Today’s hope is that if we collect all this data, we can figure out what this customer over here is going to do next and we can, therefore, tweak our pricing and our product offering to be just right for them. But then they go and do something crazy and unexpected. The primary tenet in the way I look at customer data is to acknowledge and embrace all the randomness around actual behavior. When I’m scanning the shelf deciding what brand of orange juice to buy, a zillion factors are driving that decision, but only a few of them are measurable or observable. A lot of them are seemingly minor, temporary things, such as: “Is one of my kids sick?” or “Am I starting a new diet?” – issues that you just can’t collect as data.
PERFORM: What do you think are some of the best ways to measure the success of a marketing campaign?

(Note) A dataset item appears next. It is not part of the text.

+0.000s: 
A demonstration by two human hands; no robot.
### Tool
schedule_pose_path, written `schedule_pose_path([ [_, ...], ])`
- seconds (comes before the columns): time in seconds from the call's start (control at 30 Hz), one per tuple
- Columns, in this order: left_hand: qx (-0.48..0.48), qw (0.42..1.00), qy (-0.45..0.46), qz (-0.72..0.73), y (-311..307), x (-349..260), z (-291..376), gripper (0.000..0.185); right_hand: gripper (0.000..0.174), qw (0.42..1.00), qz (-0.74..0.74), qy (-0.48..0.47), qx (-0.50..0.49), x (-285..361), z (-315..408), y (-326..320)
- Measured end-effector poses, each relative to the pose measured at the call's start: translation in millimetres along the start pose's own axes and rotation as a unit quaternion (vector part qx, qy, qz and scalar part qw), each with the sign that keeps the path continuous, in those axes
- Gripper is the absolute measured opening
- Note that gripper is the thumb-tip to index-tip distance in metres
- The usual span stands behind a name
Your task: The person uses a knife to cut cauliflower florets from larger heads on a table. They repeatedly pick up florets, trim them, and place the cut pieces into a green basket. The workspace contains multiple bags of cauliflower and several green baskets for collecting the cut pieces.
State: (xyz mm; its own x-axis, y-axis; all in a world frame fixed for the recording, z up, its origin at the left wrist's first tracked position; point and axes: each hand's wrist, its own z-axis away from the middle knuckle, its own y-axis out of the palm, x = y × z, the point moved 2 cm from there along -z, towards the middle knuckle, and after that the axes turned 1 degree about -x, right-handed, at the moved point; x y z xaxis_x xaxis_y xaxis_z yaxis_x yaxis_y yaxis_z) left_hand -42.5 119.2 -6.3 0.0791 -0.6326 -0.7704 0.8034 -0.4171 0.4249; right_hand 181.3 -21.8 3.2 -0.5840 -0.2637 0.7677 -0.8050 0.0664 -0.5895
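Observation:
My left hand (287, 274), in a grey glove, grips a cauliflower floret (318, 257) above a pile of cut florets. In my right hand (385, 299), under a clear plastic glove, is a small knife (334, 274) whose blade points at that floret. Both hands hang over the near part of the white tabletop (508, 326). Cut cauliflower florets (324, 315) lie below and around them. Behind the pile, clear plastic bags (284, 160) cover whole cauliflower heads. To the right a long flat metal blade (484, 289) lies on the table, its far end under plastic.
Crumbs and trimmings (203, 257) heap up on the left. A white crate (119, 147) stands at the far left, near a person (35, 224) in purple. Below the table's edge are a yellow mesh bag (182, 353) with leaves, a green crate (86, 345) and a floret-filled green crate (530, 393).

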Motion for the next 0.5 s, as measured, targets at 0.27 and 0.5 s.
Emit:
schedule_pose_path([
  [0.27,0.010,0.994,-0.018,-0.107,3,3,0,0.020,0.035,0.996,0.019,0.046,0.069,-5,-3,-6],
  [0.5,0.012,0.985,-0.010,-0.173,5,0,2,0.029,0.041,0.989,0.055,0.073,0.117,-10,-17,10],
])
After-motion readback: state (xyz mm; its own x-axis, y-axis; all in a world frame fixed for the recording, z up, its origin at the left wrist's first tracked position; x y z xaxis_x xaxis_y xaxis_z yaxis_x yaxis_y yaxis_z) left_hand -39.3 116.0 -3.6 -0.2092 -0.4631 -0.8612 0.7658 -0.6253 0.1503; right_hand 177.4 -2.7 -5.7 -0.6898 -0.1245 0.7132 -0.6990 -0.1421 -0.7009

FADER: The first thing, which I think a lot of people would agree with, is you have to look at incremental impact. One thing that drives me bananas is when someone’s reporting on a campaign and they talk about how many units they sold during that campaign. That doesn’t do me any good because it begs the question, “How many would you have sold in the absence of the campaign?” You need to have baselines for what would be happening under a business-as-usual scenario, some known expectations before you start manipulating things.
The second thing is what I alluded to earlier – running systematic experiments. If you’re going to do a particular promotional campaign, vary different characteristics so you can differentially assess how well things are working. I mentioned Capital One earlier. At any given time, they’re running about 40,000 different experiments, and I’m not exaggerating. Everything from, are they using real stamps or a postage meter to is there a return address, and do they emphasize the interest rate or the annual fee? They’re manipulating every possible fact. So while you might think, “It’s just another piece of junk mail,” it’s actually a very, very carefully designed step in this broader experiment. They run it and read the results and then go back and do it again. Too often, people see it as a one-shot deal, like, “This promotion is different from all the other ones we did, so we’re going to get certain results and then we’re going to move on to the next one.”
But you don’t learn what’s effective that way. You have to be much more programmatic about designing and then in making inferences from promotional campaigns. You have to view it as just a step along the way. At most companies, they say, “That’s nice, yes, we’d love to learn, but we have a budget to meet, and we’re on a tight schedule, and we don’t have time to sit around and manipulate factors and things like that.” That’s the usual reaction, and that’s a terrible mistake.